## Exercise:
The answer should hold exactly the lines of the entries below from the one containing "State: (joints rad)" through the last line, both included.

[Stored data]
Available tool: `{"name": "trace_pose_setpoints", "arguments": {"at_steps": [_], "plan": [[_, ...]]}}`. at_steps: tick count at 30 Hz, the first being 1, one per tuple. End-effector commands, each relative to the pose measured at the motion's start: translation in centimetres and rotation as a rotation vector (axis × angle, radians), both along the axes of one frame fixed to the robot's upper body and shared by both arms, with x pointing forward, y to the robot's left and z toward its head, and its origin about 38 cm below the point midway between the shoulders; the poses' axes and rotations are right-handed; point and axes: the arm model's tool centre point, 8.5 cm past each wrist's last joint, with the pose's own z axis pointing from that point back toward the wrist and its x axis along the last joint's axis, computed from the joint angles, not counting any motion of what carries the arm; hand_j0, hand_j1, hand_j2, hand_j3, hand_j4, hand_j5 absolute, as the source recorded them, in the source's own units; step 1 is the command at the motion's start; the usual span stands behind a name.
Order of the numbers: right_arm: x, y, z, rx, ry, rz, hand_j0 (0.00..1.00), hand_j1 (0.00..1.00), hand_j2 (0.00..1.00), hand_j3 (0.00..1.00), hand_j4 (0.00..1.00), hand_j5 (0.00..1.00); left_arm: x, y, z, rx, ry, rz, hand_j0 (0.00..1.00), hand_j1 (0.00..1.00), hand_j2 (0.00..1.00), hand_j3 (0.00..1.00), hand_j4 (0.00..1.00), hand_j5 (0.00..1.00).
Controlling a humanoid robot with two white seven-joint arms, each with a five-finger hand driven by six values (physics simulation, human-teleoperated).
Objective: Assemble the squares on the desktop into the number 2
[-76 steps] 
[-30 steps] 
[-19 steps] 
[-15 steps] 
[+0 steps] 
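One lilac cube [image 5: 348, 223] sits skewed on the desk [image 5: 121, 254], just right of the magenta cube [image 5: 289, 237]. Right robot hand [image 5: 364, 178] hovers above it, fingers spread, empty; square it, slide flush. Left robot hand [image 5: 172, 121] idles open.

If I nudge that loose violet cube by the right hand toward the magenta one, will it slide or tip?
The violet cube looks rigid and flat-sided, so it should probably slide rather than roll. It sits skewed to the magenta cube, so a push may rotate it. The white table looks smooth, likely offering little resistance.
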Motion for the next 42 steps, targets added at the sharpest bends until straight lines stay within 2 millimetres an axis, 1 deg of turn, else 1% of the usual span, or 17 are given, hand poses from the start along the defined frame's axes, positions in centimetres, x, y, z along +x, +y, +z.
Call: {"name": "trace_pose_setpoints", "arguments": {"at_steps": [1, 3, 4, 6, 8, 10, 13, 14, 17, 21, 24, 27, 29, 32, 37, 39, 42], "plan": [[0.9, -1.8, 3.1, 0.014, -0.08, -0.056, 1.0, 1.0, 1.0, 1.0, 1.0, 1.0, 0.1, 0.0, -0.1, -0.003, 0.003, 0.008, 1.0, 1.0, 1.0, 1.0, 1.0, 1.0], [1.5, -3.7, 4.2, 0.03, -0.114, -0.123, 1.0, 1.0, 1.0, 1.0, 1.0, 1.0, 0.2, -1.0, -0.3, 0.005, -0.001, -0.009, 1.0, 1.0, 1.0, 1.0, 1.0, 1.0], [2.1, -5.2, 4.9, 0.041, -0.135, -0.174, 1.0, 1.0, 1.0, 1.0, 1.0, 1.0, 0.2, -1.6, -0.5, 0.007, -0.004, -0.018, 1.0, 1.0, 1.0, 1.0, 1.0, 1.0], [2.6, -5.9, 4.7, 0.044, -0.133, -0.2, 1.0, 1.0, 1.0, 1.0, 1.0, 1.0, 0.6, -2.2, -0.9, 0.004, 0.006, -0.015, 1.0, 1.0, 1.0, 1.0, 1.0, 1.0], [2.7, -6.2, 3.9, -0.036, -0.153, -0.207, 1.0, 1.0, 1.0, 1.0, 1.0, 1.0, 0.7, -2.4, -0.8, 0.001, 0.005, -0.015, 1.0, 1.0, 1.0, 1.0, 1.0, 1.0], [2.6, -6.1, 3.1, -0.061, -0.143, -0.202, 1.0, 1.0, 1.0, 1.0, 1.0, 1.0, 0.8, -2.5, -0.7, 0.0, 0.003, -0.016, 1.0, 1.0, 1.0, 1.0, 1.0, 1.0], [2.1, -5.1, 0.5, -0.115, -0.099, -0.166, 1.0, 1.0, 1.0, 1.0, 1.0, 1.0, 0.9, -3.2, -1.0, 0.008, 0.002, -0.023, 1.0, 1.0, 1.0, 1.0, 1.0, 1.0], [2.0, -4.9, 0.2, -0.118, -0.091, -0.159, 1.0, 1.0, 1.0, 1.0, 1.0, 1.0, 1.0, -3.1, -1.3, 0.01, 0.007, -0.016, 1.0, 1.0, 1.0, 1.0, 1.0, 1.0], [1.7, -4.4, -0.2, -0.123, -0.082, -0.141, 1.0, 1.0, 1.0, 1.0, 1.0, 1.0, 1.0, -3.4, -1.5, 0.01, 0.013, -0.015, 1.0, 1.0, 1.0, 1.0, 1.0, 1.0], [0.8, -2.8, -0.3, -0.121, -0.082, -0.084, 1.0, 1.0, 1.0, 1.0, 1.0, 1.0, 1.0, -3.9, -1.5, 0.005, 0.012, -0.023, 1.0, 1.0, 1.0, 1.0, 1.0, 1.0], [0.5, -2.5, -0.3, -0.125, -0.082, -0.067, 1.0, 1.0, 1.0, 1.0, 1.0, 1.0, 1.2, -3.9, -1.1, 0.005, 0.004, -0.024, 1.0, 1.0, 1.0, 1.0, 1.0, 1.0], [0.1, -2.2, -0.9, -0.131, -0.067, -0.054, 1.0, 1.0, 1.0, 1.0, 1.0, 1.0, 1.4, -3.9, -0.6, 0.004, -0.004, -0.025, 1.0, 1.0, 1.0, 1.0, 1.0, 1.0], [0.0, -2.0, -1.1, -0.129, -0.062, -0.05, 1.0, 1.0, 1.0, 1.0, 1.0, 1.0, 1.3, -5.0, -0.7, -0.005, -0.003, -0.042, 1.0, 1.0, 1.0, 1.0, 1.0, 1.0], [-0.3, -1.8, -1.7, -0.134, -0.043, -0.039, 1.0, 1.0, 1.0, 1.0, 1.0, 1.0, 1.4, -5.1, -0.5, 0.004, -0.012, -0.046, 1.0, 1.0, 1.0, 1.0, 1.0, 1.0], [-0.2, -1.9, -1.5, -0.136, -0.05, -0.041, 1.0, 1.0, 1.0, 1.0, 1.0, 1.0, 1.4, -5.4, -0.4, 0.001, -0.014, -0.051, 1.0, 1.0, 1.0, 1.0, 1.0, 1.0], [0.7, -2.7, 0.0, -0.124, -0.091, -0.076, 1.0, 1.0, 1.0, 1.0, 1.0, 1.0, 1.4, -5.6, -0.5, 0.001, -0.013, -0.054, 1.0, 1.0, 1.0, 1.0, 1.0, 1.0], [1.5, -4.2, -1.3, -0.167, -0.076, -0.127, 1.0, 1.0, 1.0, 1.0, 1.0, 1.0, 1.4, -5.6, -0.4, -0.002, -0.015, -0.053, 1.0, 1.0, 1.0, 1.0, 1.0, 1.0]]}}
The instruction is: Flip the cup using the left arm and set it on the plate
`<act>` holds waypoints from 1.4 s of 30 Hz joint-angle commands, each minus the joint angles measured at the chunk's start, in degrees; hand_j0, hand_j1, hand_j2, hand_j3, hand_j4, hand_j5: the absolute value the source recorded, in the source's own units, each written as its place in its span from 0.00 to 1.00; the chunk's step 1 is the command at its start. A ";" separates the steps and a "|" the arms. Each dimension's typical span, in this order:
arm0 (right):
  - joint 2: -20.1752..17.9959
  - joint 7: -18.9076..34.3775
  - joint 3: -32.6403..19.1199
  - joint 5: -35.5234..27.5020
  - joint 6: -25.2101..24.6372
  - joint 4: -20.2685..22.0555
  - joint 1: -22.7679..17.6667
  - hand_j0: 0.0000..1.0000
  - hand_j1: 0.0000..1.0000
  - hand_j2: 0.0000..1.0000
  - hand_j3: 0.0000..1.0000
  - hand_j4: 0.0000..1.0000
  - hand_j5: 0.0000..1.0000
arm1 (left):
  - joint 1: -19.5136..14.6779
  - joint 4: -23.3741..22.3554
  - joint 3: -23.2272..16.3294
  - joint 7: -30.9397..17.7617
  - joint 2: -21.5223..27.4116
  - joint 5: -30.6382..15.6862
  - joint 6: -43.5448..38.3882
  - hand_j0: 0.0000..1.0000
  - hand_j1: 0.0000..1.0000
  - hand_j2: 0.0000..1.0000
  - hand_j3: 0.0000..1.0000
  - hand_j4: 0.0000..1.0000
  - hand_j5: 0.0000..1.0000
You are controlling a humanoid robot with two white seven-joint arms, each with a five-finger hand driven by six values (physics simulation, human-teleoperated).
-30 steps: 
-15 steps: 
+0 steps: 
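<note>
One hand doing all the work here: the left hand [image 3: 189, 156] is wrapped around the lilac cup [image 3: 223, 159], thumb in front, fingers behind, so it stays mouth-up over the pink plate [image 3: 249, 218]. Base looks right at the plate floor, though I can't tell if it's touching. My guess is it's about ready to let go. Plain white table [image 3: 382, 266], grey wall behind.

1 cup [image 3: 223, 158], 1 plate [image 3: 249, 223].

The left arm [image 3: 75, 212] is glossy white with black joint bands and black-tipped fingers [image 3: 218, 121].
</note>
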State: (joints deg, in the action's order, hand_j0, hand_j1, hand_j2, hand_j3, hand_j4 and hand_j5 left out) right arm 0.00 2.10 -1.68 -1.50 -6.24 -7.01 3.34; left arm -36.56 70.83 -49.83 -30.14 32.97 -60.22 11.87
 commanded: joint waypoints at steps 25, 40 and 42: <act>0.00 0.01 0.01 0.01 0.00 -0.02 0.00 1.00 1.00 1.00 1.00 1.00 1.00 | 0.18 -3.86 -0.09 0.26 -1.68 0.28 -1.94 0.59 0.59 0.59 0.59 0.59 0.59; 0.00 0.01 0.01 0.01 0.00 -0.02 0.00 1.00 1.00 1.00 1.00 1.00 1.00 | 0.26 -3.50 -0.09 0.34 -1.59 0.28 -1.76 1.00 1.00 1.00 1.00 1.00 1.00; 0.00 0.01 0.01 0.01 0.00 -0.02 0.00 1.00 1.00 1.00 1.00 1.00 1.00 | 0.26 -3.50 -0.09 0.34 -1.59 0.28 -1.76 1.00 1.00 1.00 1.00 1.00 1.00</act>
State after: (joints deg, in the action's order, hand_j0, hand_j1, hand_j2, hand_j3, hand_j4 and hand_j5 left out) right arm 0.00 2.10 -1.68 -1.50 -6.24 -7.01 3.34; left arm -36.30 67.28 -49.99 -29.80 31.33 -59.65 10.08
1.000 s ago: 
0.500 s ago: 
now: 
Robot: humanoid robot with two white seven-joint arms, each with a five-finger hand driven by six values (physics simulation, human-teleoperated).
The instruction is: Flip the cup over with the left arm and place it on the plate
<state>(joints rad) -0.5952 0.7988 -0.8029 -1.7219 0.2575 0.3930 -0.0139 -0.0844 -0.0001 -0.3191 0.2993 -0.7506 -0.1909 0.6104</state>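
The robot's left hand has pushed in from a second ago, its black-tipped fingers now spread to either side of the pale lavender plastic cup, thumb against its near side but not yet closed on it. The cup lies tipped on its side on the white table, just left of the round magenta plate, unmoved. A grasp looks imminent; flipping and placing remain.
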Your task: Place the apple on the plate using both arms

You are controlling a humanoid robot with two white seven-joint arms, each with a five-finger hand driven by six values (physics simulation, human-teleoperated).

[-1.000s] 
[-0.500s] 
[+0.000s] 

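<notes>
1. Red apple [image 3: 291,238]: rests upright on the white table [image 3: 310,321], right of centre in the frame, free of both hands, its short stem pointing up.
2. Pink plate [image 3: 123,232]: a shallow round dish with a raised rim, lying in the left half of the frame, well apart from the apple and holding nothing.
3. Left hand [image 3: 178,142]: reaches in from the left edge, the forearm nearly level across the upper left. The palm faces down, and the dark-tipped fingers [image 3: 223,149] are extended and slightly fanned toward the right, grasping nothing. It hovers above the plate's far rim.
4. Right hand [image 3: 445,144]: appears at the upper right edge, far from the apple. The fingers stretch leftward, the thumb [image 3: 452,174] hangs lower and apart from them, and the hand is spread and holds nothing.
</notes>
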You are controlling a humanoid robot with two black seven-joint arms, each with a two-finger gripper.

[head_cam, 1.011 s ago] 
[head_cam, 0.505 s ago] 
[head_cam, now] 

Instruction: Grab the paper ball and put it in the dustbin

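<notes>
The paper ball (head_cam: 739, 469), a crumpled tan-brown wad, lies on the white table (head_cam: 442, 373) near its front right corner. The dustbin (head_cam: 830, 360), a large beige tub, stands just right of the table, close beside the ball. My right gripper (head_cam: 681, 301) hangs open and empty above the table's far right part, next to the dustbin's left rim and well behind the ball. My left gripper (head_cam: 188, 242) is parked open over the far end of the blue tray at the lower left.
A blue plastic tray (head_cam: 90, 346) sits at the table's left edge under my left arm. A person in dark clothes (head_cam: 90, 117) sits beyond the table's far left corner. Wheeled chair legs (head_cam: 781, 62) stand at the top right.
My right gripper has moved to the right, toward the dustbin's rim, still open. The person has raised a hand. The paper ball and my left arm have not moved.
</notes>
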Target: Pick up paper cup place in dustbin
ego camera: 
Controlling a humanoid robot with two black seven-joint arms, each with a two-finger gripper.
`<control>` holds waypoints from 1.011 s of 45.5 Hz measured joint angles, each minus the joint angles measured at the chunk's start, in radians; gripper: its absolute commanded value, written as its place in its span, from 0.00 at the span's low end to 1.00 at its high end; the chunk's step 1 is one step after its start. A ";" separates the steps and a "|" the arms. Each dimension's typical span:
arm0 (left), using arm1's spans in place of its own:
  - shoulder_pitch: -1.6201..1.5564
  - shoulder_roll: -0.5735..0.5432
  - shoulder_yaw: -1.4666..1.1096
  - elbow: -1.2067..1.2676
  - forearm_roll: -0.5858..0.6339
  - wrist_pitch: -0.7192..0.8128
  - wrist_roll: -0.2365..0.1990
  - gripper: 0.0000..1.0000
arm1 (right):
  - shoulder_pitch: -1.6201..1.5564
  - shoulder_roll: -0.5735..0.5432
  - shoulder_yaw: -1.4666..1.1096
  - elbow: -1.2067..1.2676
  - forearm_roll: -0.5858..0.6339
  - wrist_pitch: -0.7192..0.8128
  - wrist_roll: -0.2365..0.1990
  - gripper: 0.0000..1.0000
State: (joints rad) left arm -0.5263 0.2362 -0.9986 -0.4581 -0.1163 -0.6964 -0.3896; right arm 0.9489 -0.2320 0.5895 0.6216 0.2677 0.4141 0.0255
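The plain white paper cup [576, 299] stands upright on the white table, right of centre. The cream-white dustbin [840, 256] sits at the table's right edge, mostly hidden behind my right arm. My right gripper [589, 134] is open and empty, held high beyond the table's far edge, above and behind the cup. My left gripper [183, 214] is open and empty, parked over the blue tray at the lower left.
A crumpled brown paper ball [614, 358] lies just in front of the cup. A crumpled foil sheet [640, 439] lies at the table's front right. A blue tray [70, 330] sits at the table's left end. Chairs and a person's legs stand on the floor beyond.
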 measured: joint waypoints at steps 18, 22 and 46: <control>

## Final answer:
State: (joints rad) left arm -0.5263 0.2362 -0.9986 -0.4581 -0.1163 -0.6964 -0.3896; right arm 0.9489 -0.2320 0.5895 0.6216 0.2677 0.4141 0.0255
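The plain white paper cup [576, 299] stands upright on the white table, right of centre. The cream-white dustbin [840, 256] sits at the table's right edge, mostly hidden behind my right arm. My right gripper [589, 134] is open and empty, held high beyond the table's far edge, above and behind the cup. My left gripper [183, 214] is open and empty, parked over the blue tray at the lower left.
A crumpled brown paper ball [614, 358] lies just in front of the cup. A crumpled foil sheet [640, 439] lies at the table's front right. A blue tray [70, 330] sits at the table's left end. Chairs and a person's legs stand on the floor beyond.
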 measured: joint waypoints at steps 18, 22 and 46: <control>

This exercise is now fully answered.